* Assigned task *
Could you print every record below exactly as it appears?

* Supplied data *
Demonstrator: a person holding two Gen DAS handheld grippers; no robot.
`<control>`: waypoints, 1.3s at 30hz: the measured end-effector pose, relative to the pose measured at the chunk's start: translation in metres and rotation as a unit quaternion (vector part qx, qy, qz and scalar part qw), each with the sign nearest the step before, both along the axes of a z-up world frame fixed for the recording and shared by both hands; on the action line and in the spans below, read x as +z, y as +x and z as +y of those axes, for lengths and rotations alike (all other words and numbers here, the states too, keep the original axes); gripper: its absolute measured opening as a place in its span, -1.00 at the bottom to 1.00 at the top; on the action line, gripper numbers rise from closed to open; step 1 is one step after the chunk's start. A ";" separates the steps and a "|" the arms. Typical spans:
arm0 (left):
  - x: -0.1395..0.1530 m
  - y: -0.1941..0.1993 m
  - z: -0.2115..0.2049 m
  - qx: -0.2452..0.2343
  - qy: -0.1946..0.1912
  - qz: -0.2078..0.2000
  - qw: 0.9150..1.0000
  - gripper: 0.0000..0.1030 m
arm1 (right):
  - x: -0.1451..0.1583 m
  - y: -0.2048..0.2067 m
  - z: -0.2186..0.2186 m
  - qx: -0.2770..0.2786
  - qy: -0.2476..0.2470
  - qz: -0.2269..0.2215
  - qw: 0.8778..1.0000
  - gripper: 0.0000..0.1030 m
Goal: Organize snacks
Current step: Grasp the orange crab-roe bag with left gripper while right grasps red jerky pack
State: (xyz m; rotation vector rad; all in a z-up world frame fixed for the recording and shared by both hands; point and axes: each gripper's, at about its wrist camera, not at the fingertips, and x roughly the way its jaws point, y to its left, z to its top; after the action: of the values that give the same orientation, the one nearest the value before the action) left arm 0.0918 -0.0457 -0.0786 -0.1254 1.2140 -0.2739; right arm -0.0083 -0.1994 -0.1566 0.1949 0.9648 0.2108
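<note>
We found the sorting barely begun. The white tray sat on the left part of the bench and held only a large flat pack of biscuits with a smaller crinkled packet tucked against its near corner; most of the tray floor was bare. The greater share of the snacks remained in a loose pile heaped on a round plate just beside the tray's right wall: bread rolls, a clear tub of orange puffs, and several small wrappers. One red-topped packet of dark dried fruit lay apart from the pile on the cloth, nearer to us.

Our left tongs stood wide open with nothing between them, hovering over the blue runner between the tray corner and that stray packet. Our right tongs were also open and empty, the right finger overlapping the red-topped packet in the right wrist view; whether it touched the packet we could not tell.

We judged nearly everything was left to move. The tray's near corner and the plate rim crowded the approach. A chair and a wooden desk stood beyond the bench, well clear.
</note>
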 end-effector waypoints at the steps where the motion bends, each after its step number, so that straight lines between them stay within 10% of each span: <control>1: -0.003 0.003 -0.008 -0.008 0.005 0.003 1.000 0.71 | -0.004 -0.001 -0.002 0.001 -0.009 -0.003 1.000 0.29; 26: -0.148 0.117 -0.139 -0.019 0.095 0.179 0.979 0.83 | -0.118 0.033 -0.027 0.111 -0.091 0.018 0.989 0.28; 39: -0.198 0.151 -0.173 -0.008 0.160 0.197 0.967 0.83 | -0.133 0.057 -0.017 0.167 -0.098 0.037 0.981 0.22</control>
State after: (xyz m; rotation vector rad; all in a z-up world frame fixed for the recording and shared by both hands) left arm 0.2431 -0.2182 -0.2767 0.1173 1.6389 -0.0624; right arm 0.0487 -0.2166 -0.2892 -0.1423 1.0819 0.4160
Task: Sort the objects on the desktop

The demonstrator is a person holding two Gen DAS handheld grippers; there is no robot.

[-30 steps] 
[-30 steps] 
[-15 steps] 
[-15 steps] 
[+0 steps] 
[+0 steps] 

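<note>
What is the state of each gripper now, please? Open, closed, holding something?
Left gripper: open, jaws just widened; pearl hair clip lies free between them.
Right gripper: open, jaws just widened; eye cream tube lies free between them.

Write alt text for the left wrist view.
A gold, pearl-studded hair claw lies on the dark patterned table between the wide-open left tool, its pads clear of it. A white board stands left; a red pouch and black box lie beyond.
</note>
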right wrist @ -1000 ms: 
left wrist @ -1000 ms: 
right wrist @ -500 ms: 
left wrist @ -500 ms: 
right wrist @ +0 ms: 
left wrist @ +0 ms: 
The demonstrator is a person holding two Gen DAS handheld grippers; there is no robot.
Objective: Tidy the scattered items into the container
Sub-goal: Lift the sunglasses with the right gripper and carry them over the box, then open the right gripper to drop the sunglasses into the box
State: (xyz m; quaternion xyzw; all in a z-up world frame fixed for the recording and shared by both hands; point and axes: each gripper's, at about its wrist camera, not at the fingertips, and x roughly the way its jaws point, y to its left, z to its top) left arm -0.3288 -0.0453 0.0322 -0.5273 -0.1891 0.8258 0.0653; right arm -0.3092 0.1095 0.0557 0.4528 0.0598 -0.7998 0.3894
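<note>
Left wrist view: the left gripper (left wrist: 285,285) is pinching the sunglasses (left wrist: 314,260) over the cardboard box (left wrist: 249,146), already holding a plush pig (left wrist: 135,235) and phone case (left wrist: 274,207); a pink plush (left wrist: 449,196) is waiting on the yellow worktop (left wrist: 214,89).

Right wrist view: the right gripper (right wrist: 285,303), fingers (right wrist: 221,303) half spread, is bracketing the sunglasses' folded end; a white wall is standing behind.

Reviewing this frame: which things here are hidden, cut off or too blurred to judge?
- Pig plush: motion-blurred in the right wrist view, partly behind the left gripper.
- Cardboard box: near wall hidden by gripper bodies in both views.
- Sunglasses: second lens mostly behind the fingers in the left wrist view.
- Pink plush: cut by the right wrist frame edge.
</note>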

* Result *
Demonstrator: a person holding two Gen DAS handheld grippers; no robot.
`<control>`: waypoints, 1.3s at 30hz: the measured end-effector pose, relative to the pose measured at the chunk's start: translation in metres and rotation as a unit quaternion (vector part qx, qy, qz and scalar part qw), each with the sign nearest the step before, both along the axes of a z-up world frame fixed for the recording and shared by both hands; on the action line and in the spans below, read x as +z, y as +x and z as +y of those axes, for lengths and rotations alike (all other words and numbers here, the states too, keep the original axes); gripper: its absolute measured opening as a place in its span, -1.00 at the bottom to 1.00 at the top; on the action line, gripper numbers rise from closed to open; step 1 is one step after the chunk's start. A ";" separates the steps and a "|" the arms. Typical spans:
arm0 (left):
  - x: -0.1395..0.1530 m
  - y: -0.1941..0.1993 m
  - z: -0.2115..0.2049 m
  - qx: -0.2452..0.2343
  - qy: -0.1946..0.1912
  - qz: -0.2078..0.2000
  - qw: 0.9150..1.0000
  - gripper: 0.0000..0.1030 m
arm1 (right):
  - x: -0.1451..0.1583 m
  - y: -0.2048..0.2067 m
  - z: -0.2186..0.2186 m
  - qx: -0.2770..0.2786
  - qy: -0.2476..0.2470
  - qz: -0.2269..0.2215
  - qw: 0.8778..1.0000
  - gripper: 0.0000..0.1030 m
Goal: Organize snacks
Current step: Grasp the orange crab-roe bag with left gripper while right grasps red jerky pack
State: (xyz m; rotation vector rad; all in a z-up world frame fixed for the recording and shared by both hands; point and axes: each gripper's, at about its wrist camera, not at the fingertips, and x roughly the way its jaws point, y to its left, z to its top; after the action: of the values that give the same orientation, the one nearest the value before the action) left arm 0.0918 -0.0457 -0.0786 -0.1254 1.2140 -0.2739; right arm -0.0083 -0.1994 -0.1566 0.1949 0.9648 0.2108
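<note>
We found the sorting barely begun. The white tray sat on the left part of the bench and held only a large flat pack of biscuits with a smaller crinkled packet tucked against its near corner; most of the tray floor was bare. The greater share of the snacks remained in a loose pile heaped on a round plate just beside the tray's right wall: bread rolls, a clear tub of orange puffs, and several small wrappers. One red-topped packet of dark dried fruit lay apart from the pile on the cloth, nearer to us.

Our left tongs stood wide open with nothing between them, hovering over the blue runner between the tray corner and that stray packet. Our right tongs were also open and empty, the right finger overlapping the red-topped packet in the right wrist view; whether it touched the packet we could not tell.

We judged nearly everything was left to move. The tray's near corner and the plate rim crowded the approach. A chair and a wooden desk stood beyond the bench, well clear.
</note>
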 end-effector waypoints at the steps where the motion bends, each after its step number, so that straight lines between them stay within 10% of each span: <control>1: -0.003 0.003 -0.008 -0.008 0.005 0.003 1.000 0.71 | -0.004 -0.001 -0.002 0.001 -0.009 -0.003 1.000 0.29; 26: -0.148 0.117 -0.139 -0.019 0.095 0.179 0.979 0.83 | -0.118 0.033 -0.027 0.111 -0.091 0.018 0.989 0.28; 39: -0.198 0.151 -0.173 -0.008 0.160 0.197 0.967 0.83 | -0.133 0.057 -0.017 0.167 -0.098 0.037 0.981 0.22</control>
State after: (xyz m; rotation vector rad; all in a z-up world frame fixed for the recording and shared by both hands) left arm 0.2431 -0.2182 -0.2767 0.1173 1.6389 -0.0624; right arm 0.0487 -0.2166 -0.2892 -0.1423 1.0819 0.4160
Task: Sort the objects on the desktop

The demonstrator is a person holding two Gen DAS handheld grippers; there is no robot.

[-30 steps] 
[-30 steps] 
[-15 steps] 
[-15 steps] 
[+0 steps] 
[+0 steps] 

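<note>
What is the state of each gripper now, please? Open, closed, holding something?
Left gripper: open, jaws just widened; pearl hair clip lies free between them.
Right gripper: open, jaws just widened; eye cream tube lies free between them.

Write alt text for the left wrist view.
A gold, pearl-studded hair claw lies on the dark patterned table between the wide-open left tool, its pads clear of it. A white board stands left; a red pouch and black box lie beyond.
</note>
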right wrist @ -1000 ms: 
left wrist @ -1000 ms: 
right wrist @ -500 ms: 
left wrist @ -500 ms: 
right wrist @ +0 ms: 
left wrist @ +0 ms: 
The demonstrator is a person holding two Gen DAS handheld grippers; there is no robot.
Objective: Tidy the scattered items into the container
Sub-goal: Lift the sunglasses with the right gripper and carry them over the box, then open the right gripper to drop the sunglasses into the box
State: (xyz m; quaternion xyzw; all in a z-up world frame fixed for the recording and shared by both hands; point and axes: each gripper's, at about its wrist camera, not at the fingertips, and x roughly the way its jaws point, y to its left, z to its top) left arm -0.3288 -0.0453 0.0322 -0.5273 -0.1891 0.8258 0.0653; right arm -0.3092 0.1095 0.0557 0.4528 0.0598 -0.7998 0.3894
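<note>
Left wrist view: the left gripper (left wrist: 285,285) is pinching the sunglasses (left wrist: 314,260) over the cardboard box (left wrist: 249,146), already holding a plush pig (left wrist: 135,235) and phone case (left wrist: 274,207); a pink plush (left wrist: 449,196) is waiting on the yellow worktop (left wrist: 214,89).

Right wrist view: the right gripper (right wrist: 285,303), fingers (right wrist: 221,303) half spread, is bracketing the sunglasses' folded end; a white wall is standing behind.

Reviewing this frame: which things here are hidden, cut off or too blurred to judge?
- Pig plush: motion-blurred in the right wrist view, partly behind the left gripper.
- Cardboard box: near wall hidden by gripper bodies in both views.
- Sunglasses: second lens mostly behind the fingers in the left wrist view.
- Pink plush: cut by the right wrist frame edge.
</note>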

The work on this exercise is complete.